_Work to be completed_. Each line of the material below is to be given again exactly.

_Input data_.
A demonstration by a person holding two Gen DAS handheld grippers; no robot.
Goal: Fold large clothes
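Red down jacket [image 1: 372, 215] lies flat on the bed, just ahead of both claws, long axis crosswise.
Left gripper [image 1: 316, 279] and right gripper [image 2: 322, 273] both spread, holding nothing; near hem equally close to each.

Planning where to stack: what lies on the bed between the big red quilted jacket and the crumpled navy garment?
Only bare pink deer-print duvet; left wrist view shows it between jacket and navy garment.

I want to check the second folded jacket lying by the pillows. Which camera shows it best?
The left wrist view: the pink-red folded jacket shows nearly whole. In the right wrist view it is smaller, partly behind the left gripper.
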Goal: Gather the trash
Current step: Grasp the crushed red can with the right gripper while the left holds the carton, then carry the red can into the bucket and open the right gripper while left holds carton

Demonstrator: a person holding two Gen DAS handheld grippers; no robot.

_Output_.
A demonstration by a person holding two Gen DAS handheld grippers; no robot.
Goal: Fold large clothes
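Red down jacket [image 1: 372, 215] lies flat on the bed, just ahead of both claws, long axis crosswise.
Left gripper [image 1: 316, 279] and right gripper [image 2: 322, 273] both spread, holding nothing; near hem equally close to each.

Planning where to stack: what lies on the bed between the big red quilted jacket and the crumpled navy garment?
Only bare pink deer-print duvet; left wrist view shows it between jacket and navy garment.

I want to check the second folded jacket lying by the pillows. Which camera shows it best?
The left wrist view: the pink-red folded jacket shows nearly whole. In the right wrist view it is smaller, partly behind the left gripper.
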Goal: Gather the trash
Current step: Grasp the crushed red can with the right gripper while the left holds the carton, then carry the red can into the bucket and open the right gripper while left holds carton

Demonstrator: a person holding two Gen DAS handheld grippers; no robot.

Output is finished, and nothing else is required.